Thoughts About Representation Formation & Consciousness
To my family, my amazing and wife who is carrying our baby and who pushed me to take some time for my research and learning instead of taking on consultancy jobs.
I Thank all the people that have done their research public, including the companies that have contributed and contribute to the development of open science. Without all of you this work (although small) could not have been possible. Please keep doing your great job the entire world needs you.
As this is just a discussion with not too much code behind, I invite all people to help me not only discuss this, but implement the different tests and parts that need to be created in order to test the ideas here.

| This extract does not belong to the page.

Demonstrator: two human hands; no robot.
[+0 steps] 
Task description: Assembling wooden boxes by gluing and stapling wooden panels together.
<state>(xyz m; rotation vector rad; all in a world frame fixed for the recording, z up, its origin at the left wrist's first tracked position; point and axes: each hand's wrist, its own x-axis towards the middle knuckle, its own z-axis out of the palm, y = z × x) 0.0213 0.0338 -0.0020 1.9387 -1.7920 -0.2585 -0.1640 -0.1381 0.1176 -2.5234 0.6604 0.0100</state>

This paper aims to present an architectural idea of how compositionality, causality and common representation can be created challenging some parts of the current techniques used in deep learning. The idea behind is to create representations that can be used to operate with and give the network the priors to be able to learn how to use the composition and decomposition operations instead of having to learn the operations by itself, as well as giving the network the power to predict what steps caused the current state this is also extended with a more comprehensive and modular architecture that I would love to try (and slowly building and testing different parts). I release all these ideas in the public domain as I believe that science needs to be open, and of course, none of this is coming out of thin air, but comes from the small part of accumulated human knowledge that I’ve been able to get my hands on.
This paper tries to put in written things I’ve been reflecting about for a long time now, reading from different domains, from neuroscience, computer science, cognitive psychology, software architecture and I have seen a huge push forward in the last 2 years. Now I think is the moment where I can start writing even if it is only in my own time and doing experiments.
This paper aims at helping in the discussion of Consciousness and follows the paper “The Consciousness Prior” by Yoshua Bengio Some examples will be written here and source code are available. Moreover I’m an architectural and schema thinker, which means I’ll be taking more of this angle.
Note: I would love to be able to do this full time, but I have a family and I do have to work for a living. For the moment the funding for this work comes from taking partial time at work but I won’t be able to do it for much longer.
I challenge also the idea that all the parts of the hardware development must be generic for all AI approaches, my thought is that we can take advantage of the different parts we know already, for example the huge amount of work in Digital Signal Processing (DSP), and instead of giving the network the need to learn these operations, get the network to use the available ones, many of those operations are differentiable so they should not be impossible to adapt to gradient descent methods. In this paper I propose one of such ideas.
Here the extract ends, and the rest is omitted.